I was probably much too excited about Jonathan Gill Harris’ Introduction to Untimely Matter in the Time of Shakespeare when we read it for my performance theory class last week. The readings for this class have generally been very interesting and engaging, but this one was an unexpected surprise. I felt a bit like his arguments finally connected a lot of loose threads that have been floating around my head in recent weeks. There they all were – spun together in a rich and interesting tapestry for me to appreciate and understand. I hope, reader, that you’ll indulge me a bit because I may talk about Harris for a while. And I ordered the entire book, so there may be even more to come once I start reading it.
One thread I’ve been mulling over in recent weeks is Derrida’s notion of différance, ever since I decided to finally actually read Of Grammatology (which, in retrospect, should probably have been a holiday break project). Harris’ introduction lays out his argument about time and temporality with regard to material culture – an argument that helpfully calls upon similar questions and thoughts about time as Derrida’s concept (he actually even references différance at one point). Harris makes the argument that time needs to be considered as both polychronic and multitemporal (3). When I first read this, it sounded a bit like he was directly following Derrida’s argument in Of Grammatology. Diverging from Saussure, Derrida argues that, rather than thinking about writing as a linear, fixed moment in time (synchronic), it’s important to see it as an amalgamation of changes and divergences over time (diachronic, but also something more because it seems to be not quite linear?). Derrida’s term différance invokes a process, through time, and allows us to speak more accurately about language as a constantly shifting system. Harris actually does introduce this term into his argument – “Materiality thus articulates temporal difference. But in collating the traces of past, present, and future, it also pluralizes and hence problematizes the time of the object. In this respect, materiality is not simply some kind of raw physicality prior to language and culture. It is rather a site of inscription and of différance” (8). This statement directly follows Harris’ reference to Aristotle and his concept of matter as “both past material that has been reworked as well as present, reworkable potential that presumes a future” (7-8). This, then, is why Harris can call on Derrida’s différance. For him, matter, like Derrida’s understanding of language and writing, is contingent on all past articulations and on all future potentials. This is a temporal rather than a historical (time-based) approach to materiality.
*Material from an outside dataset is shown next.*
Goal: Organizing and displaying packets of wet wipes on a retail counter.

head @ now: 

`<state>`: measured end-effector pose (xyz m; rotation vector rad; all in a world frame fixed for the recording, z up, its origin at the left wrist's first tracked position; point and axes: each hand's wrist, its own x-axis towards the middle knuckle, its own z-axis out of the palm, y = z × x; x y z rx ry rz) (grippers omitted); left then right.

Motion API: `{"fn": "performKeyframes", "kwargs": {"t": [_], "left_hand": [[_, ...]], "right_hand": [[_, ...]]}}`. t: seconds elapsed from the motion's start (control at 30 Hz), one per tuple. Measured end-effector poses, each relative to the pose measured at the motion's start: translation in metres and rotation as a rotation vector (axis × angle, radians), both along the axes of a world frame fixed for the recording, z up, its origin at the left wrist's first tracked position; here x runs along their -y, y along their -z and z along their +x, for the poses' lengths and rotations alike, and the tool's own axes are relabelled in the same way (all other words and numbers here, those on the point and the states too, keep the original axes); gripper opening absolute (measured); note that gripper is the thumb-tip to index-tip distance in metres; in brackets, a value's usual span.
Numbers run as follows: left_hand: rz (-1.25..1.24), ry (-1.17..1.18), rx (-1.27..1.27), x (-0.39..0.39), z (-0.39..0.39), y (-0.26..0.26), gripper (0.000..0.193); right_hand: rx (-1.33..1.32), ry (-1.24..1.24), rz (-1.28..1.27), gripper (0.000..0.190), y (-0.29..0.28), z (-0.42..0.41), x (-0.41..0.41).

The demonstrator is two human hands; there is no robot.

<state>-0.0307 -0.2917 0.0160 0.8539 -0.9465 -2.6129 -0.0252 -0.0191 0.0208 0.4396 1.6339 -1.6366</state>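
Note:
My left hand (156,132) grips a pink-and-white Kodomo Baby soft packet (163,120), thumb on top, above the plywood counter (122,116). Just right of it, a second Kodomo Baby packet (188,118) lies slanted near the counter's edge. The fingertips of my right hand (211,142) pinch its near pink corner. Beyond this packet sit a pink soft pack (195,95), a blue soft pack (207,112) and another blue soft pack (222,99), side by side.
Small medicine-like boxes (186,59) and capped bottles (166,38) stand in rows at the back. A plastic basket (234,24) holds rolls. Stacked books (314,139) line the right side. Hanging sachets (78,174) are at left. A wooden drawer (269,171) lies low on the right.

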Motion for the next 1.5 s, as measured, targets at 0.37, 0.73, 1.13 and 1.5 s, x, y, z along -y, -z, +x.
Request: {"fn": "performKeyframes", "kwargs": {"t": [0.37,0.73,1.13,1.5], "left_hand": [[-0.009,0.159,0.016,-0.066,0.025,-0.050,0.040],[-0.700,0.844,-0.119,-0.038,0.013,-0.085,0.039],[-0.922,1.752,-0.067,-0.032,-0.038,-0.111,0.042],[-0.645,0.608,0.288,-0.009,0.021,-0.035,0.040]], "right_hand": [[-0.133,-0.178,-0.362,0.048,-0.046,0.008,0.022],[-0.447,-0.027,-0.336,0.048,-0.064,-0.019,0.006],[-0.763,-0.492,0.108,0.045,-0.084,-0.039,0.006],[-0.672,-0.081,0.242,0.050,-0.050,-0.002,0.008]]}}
However, after further reading, I wonder whether or not Harris’ terms (well, Serres’s terms that he appropriates) “polychronic” and “multitemporal” go beyond Derrida’s concepts. If we are to understand “polychronic” as “marked by the traces of multiple times” and “multitemporal” as “the ways in which we physically and imaginatively rework matter to produce diverse organizations of time,” then does Harris’ argument go beyond, or subsume, Derrida’s notion of différance, or is it essentially the same (12-3)? Harris dismisses Derrida shortly after he references différance because, states, Derrida’s notion of “hauntology” works well for “obsolete ideas” but not objects (12). But this doesn’t account for his use of différance and whether or not we can consider this term as invoking both polychronicity and multitemporality. I wonder if the difference between these terms rests on the same problem Harris has with “hauntology” – différance in some way suggests an abstractness that can’t be applied to temporal theories of material culture?
I wonder if the answer to this question lies in Harris’ nod to Stallybrass’ and Jones’ work on early modern textiles. He nods to their book, Renaissance Clothing and the Materials of Memory (which I thought was really great and has significantly informed my research on “spinning with the braine” that I introduced in my first post) but then argues that it falls a bit short in producing the kind of temporal engagement he is arguing for. He writes that Stallybrass “does not consider how such polychronic traces might be an intrinsic rather than contingent dimension of matter” (10, emphasis my own). Therefore, what Harris calls for is “a comprehensive theorization of how matter tends to be out of time with itself, and how its properties lend themselves less to synchronic or diachronic than to polychronic analysis” (10, emphasis my own). Is it this element of his argument – that matter has properties within itself that must be addressed temporally, not just the contexts (and amalgamation of past contexts) within which that matter is situated within and references at any given moment – that works against différance? Does Derrida’s différance imply that the language system has, within itself, these shifting, temporally relevant, properties? Or does his argument have more to do with the temporal context the language system is situated within? Just in writing that, I’m already not sure if we can ever consider the temporal context surrounding language removed from, or somehow external to, language itself. So maybe différance does account for Harris’ argument about matter. The nuance between these terms deserved much more consideration than I can give it here but, suffice it to say, Harris’ introduction gave me much to ponder over.